# Electrical fencing issues



## pete495 (Jul 17, 2012)

Hello,

I live in Central Pennsylania near Williamsport, PA, the home of the little league world series.  I am just looking for opinions on electrical fencing.  It has been very dry here the last month with very little rain.  Ironically we got flooded out of our old home last year.  We bought this place, which is a 9 acre farm last October.  Last month we started to get the fence electrically ready.  It was actually ready to begin with because it had cows on the land, and the fence was operating fine.  It was hooked to a 100mile charger, and 10 guage lead out wire to high tensile aluminum wire fencing around the pasture.  The owners took their charger with them, so we bought a new one, a Zareba 25 mile fencing charger.  I removed the 10 guage wires because they were old as dirt.  I installed 2 six foot grounding rods, and one 8 foot grounding rod, all 10 feet apart.  The grounding rods are hooked to each other, and grounded the fencing charger appropriately.  The hot wire to the fence is wrapped standardly 8 times around each of our 3 strings of wire to the fence.  
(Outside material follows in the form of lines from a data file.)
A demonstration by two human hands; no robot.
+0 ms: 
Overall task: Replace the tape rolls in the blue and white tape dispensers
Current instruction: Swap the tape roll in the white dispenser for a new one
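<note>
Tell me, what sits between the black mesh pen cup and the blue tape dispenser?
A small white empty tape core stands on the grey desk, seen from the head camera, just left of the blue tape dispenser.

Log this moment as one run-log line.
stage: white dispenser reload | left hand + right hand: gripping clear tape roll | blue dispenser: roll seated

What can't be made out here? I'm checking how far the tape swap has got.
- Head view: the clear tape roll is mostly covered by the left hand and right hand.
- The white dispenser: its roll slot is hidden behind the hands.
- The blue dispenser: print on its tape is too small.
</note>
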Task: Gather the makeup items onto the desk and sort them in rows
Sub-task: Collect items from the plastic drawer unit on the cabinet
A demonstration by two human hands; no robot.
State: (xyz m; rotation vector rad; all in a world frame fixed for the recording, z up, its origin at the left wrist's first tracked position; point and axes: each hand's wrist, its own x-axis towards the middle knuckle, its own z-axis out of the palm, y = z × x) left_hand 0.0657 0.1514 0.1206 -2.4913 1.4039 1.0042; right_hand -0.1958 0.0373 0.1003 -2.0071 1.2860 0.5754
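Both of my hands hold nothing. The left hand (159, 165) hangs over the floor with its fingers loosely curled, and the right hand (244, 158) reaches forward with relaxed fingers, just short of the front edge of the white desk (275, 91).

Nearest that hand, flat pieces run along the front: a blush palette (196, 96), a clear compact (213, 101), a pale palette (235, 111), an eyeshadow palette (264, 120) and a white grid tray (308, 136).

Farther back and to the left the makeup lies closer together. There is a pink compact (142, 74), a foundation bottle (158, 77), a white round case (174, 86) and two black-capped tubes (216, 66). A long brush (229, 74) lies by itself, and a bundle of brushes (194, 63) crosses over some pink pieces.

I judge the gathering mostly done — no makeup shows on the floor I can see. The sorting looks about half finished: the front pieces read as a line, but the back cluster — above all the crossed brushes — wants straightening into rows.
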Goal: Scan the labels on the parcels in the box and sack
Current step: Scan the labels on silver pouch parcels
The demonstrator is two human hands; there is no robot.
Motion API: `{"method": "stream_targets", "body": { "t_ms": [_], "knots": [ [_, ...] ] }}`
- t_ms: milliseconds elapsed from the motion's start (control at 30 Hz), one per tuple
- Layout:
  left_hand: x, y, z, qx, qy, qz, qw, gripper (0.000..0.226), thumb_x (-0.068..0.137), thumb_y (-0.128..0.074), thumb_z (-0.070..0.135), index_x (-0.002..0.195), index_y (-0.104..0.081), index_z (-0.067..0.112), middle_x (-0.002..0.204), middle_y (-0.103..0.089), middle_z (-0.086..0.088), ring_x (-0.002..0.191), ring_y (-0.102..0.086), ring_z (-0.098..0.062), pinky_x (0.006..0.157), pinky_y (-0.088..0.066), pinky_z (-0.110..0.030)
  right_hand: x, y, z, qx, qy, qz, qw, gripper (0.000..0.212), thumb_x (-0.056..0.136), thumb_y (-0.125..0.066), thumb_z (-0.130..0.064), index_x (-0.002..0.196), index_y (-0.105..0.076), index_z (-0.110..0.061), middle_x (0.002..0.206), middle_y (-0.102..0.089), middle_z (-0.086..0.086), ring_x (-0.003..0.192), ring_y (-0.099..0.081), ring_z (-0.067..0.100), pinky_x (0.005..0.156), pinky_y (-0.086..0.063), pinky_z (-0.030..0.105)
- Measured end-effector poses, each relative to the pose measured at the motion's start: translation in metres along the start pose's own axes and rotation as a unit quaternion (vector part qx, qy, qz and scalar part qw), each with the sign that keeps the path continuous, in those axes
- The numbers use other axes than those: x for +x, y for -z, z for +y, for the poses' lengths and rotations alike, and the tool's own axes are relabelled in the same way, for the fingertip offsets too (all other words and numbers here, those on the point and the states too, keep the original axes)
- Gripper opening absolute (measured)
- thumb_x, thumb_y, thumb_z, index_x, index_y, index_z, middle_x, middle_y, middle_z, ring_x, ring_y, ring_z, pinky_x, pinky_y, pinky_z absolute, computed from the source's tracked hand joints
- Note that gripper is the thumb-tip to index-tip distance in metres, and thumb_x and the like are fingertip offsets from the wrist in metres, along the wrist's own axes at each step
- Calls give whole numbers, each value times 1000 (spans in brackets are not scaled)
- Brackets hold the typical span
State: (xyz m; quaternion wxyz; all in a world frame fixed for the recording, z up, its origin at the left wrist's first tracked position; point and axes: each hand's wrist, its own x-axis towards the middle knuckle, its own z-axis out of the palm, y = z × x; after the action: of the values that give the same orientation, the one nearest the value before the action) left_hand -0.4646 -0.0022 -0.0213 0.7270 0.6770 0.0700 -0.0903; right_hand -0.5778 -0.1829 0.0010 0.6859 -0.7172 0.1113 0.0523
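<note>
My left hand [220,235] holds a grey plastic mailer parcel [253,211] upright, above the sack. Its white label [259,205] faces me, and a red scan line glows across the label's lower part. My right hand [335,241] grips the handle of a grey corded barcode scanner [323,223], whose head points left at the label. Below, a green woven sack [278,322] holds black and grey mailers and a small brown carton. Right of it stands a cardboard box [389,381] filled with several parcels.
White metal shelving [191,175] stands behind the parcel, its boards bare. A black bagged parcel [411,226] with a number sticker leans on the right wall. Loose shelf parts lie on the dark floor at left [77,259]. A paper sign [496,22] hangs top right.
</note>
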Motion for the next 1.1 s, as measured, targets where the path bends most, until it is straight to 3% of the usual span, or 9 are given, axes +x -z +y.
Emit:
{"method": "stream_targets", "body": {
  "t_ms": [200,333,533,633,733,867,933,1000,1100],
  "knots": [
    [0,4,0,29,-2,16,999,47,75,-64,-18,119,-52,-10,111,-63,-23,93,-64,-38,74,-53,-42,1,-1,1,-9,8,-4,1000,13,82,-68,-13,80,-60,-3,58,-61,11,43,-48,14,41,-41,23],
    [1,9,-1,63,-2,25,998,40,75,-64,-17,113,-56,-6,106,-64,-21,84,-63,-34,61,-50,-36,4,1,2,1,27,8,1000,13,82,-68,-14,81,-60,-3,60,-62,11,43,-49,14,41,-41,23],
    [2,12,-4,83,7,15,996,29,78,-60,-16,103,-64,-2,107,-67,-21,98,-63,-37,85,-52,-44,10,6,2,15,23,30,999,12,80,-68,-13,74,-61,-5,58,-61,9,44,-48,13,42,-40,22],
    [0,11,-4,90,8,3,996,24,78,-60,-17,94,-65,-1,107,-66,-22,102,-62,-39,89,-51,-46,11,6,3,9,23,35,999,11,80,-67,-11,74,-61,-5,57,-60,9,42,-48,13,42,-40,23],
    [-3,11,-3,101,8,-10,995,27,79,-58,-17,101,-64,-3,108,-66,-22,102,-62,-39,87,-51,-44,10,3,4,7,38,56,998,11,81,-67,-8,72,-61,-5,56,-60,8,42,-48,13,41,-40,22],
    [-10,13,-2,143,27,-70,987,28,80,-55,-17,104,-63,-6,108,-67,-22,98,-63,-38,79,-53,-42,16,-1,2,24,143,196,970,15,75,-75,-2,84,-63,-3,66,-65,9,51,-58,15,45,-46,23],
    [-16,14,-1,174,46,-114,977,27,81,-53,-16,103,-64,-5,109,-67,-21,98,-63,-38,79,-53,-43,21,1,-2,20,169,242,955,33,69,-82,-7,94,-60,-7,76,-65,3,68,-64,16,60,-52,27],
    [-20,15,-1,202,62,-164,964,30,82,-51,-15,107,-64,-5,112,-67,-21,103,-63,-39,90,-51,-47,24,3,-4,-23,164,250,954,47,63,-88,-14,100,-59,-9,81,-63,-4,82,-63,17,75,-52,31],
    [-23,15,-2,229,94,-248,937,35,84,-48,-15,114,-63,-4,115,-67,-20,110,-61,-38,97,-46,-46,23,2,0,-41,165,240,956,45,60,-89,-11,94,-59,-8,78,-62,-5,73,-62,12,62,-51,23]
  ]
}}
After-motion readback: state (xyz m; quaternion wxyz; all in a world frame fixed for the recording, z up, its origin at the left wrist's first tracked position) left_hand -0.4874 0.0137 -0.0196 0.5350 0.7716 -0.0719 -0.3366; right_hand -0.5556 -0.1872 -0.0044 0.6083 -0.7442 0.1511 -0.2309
Well the 25 mile fencing charger did not do the job, so I bought a 100 miles charger.  Really, I had no additional luck.  After this I installed the 3rd grounding rod, which is 8 feet.  Tonight, a friend of mine told me to pore water on the grounding rods since it has been so dry.  I went ahead and did that.  It worked!  Immediately after, I could feel a charge on the fence line.  Unfortunately it did not last.  So the question becomes what to do next.  It has been really dry here the last month, but I want the fence to work even when it is dry.  Do I need deeper grounding rods?   More grounding rods?  higher guage lead out wire?  Should I switch the grounding rod positions?  I have springs on the property and was thinking of putting them closer to the springs.  Of course this would be more costly because they are quite a distance away from the charger.     

Just wondering what other may think.

Thanks.

Pete495


----------



## bjjohns (Jul 17, 2012)

You might want to read the end of this thread.  You have grounding issues.


----------



## bjjohns (Jul 17, 2012)

bjjohns said:
			
		

> You might want to read the end of this thread.  You have grounding issues.


OK, that was kind-of nasty of me to post, here is what is happening:

Your fencer needs a ground to determine reference. The weaker the ground the worse the reference. In "ideal conditions (engineering term)" non-grounded situation you can grab the positive and the negative of a fencer and never feel a shock.

A positive / negative fence helps alleviate this in dry conditions, but does not solve the problem. Your fencer grounds HAS TO HAVE great contact to work, and ideally you need the amount of ground contact required (usually expressed in # of ground rods) as well as wet dirt (all the way to the bottom of the ground) for it to even come close to working.

How to fix it.

Run Positive & Negative fence.
In drought conditions trickle water your ground rods.
ALWAYS follow your fence controllers grounding suggestions, even if it does not make sense to you.
Water your grounds whenever you even begin to think the earth is dry.

NB: A/C powered fence chargers, when tied to your home electrical system (where else would you get 110?), and when the ground get dry will back feed through the best ground, like your home land line phone. If you pick up your phone and hear clicking, this is what is happening. Phone systems tend to be better grounded than A/C systems.


----------



## kfacres (Jul 17, 2012)

you need to drive the ground rods atleast far enough down into the perm water table.. 6' won't do it.. that could hit the temp watertable, but most likely not...  atleast 10'.  The best way is to have one cold wire on the fence, and have a ground rod in that location as well--- in the lowest point on the property--- like the bottom of a ditch.  4 ground rods need to be used...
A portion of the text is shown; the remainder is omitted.